**To do**
What is needed is an exact repetition of the lines from the first one in the data through the line with "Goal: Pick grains", with no pictures.

**Given entries**
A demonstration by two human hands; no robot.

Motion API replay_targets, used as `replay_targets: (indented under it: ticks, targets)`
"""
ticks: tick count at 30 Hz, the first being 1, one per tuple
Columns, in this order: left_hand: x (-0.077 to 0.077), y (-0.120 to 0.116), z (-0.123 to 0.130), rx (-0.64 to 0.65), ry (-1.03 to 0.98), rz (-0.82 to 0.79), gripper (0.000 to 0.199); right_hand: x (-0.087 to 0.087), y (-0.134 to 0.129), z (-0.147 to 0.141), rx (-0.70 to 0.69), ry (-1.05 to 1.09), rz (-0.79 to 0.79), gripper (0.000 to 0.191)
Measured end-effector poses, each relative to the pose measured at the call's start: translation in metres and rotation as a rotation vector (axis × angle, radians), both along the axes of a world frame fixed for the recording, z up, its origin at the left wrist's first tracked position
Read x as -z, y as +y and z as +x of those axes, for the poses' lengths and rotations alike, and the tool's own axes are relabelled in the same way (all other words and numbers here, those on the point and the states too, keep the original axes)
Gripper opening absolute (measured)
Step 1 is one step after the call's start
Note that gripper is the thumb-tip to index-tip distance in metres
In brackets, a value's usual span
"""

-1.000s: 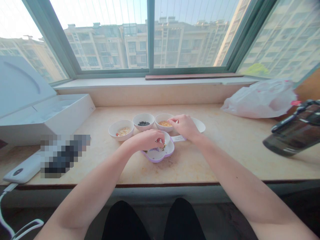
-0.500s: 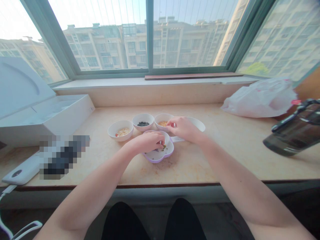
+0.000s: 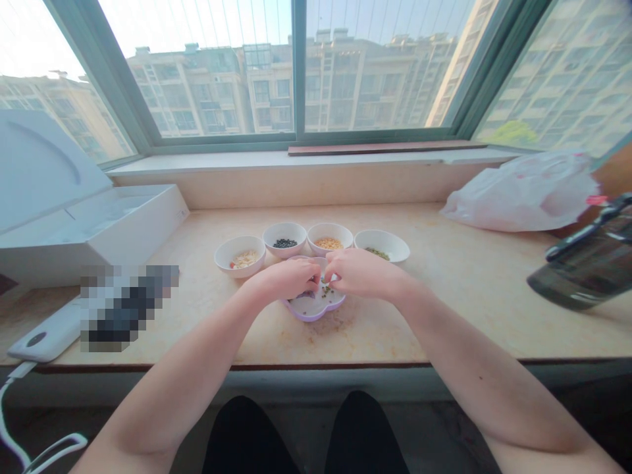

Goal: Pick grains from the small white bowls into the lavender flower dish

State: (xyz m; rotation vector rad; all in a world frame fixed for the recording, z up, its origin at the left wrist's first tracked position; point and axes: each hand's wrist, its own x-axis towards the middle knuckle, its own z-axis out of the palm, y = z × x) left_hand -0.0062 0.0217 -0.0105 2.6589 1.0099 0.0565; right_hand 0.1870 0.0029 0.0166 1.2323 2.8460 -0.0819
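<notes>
Far left: white cardboard box (image 3: 93,230), lid propped up, cut off by the frame edge. Just right of it and lower, a pixelated object (image 3: 126,306), blurred beyond identifying. Beside that, a white power bank (image 3: 44,339) with a dark round mark, any print too small to read; white cable (image 3: 14,421) trailing off the ledge, cut off at the bottom.

Centre, on the beige stone sill (image 3: 439,329): row of white bowls, left to right. Pale flakes with a red bit in the first bowl (image 3: 239,257), black beans in the second bowl (image 3: 284,238), orange grains in the third bowl (image 3: 330,237), green bits in a shallow fourth dish (image 3: 381,245).

Below the row, lilac-rimmed flower-shaped dish (image 3: 314,308), partly hidden under both hands. Left hand (image 3: 289,280) and right hand (image 3: 368,275) directly over it, fingers bunched and pressed together, fingertips (image 3: 320,271) almost touching at mid-dish. Small green bits (image 3: 324,288) visible in the dish below; whether anything sits in either pinch, hidden by the fingers.

Lower centre: black-clad knees (image 3: 247,438), below the sill edge.

Far right: white plastic bag (image 3: 523,194), crumpled, pink markings unreadable. Dark tinted bottle (image 3: 582,260) tilted at the frame edge, cut off, partly blurred, likely close to the camera.
</notes>
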Motion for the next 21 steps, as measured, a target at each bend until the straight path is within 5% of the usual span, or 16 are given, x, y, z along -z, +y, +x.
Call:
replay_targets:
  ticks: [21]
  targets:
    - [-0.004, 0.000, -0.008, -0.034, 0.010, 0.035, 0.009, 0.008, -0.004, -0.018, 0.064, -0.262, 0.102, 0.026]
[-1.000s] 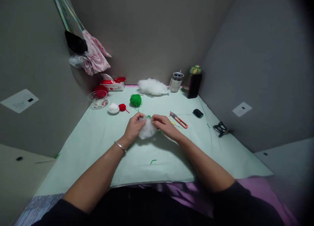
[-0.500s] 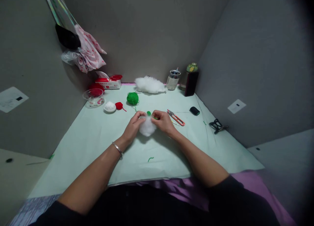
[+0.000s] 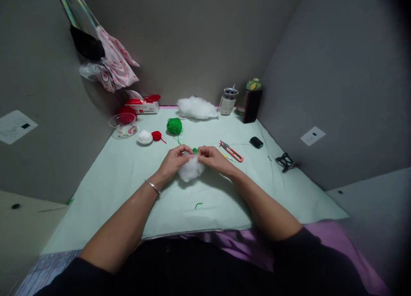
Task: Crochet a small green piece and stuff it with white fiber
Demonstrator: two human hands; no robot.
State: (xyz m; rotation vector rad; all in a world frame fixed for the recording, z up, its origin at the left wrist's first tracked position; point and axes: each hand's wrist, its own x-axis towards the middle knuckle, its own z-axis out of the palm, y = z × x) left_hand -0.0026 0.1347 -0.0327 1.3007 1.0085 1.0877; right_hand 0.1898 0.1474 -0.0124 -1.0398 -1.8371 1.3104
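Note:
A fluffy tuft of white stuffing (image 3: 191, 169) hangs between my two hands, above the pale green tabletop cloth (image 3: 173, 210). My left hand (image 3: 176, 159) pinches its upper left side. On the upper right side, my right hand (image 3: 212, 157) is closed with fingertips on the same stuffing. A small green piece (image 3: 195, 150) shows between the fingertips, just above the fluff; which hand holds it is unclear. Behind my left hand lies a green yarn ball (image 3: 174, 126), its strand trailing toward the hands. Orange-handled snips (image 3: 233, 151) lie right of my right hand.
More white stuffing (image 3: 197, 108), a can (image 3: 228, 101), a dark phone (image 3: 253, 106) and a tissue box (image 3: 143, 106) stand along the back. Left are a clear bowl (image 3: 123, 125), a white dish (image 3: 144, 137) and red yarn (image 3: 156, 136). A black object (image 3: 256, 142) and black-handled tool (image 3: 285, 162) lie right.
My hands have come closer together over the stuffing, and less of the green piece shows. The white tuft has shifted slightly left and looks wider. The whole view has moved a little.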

**Exercise output**
A demonstration by two human hands; no robot.

Motion API replay_targets, used as `replay_targets: (indented under it: ticks, targets)`
"""
ticks: tick count at 30 Hz, the first being 1, one per tuple
Columns, in this order: left_hand: x (-0.077 to 0.077), y (-0.120 to 0.116), z (-0.123 to 0.130), rx (-0.64 to 0.65), ry (-1.03 to 0.98), rz (-0.82 to 0.79), gripper (0.000 to 0.199); right_hand: x (-0.087 to 0.087), y (-0.134 to 0.129), z (-0.147 to 0.141), rx (-0.70 to 0.69), ry (-1.05 to 1.09), rz (-0.79 to 0.79), gripper (0.000 to 0.191)
Measured end-effector poses, each relative to the pose measured at the call's start: translation in metres and rotation as a rotation vector (axis × angle, radians), both along the axes of a world frame fixed for the recording, z up, its origin at the left wrist's first tracked position
Read x as -z, y as +y and z as +x of those axes, for the poses' lengths and rotations alike, and the tool's own axes are relabelled in the same way (all other words and numbers here, those on the point and the states too, keep the original axes)
Gripper opening absolute (measured)
Step 1 is one step after the call's start
Note that gripper is the thumb-tip to index-tip distance in metres
In brackets, a value's usual span
"""

-1.000s: 
-0.500s: 
+0.000s: 

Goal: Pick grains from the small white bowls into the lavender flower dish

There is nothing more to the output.